The question and subsequent student interview made me realize the importance of self-awareness in my teaching practice. This week I became aware of a deficiency in my approach to teaching. Like so many of my weaknesses this deficiency has its origin in one of my greatest strengths: having my blinders on. I tend to be hyper-focused, diving deeply into subject matter that I'm teaching. I cultivate my interest by research, following each strand or clue to the next bit of information. I find the pursuit of knowledge fun, beautiful and exhilarating. This last week I taught a unit on balance describing radial symmetry, reflection symmetry, asymmetrical balance, and imbalance. The students were to make designs illustrating each of these concepts. I found an essay on symmetry from Architect Greg Lynn, who basically posits a theory that symmetry is a system based on a lack of information reproducing itself in mirror, similar to what happens in teratology (study of birth defects) - think two headed snake. I found this a fascinating idea especially because I have always taken the more common approach to bilateral symmetry, one that expresses beauty and good genetic reproduction.
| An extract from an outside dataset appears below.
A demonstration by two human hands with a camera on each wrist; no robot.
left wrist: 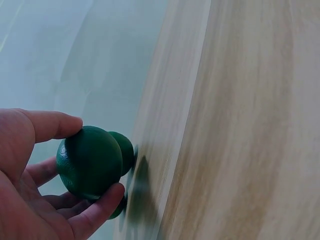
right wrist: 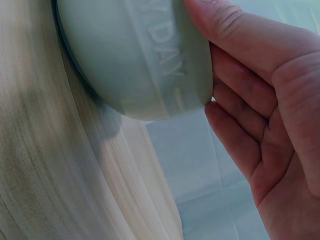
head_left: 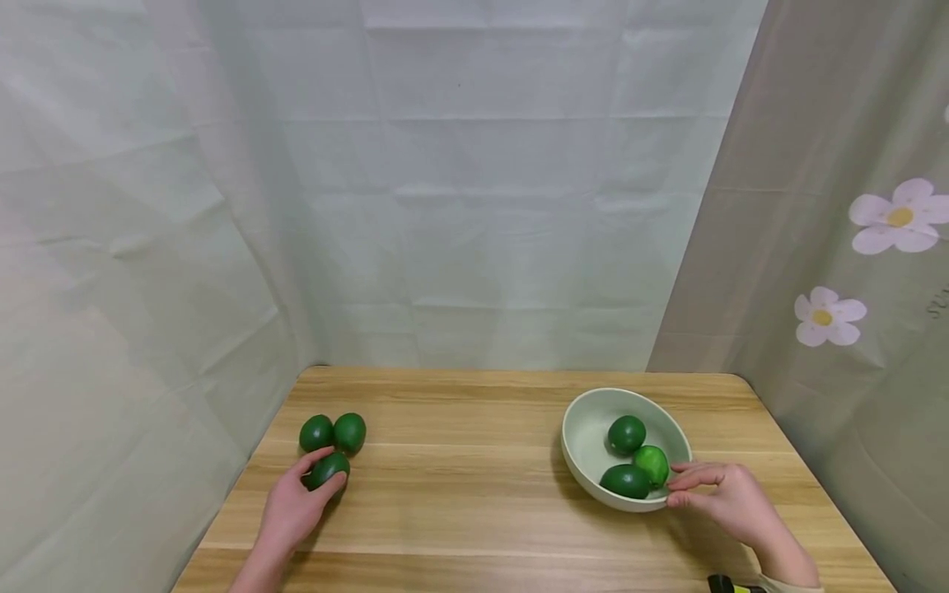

I employed these concepts in explaining bilateral symmetry to my students with diagrams, a PowerPoint presentation etc.. In my newfound zeal for considering bilateral symmetry from a greater depth I failed to adequately address the concept of radial symmetry, leading to assignments that were not done as well as they could have been. My hyper-focus on the details of one topic limited my ability to address the assignment in a holistic way. I'm hoping that my newfound awareness will make it less likely that I repeat my mistake.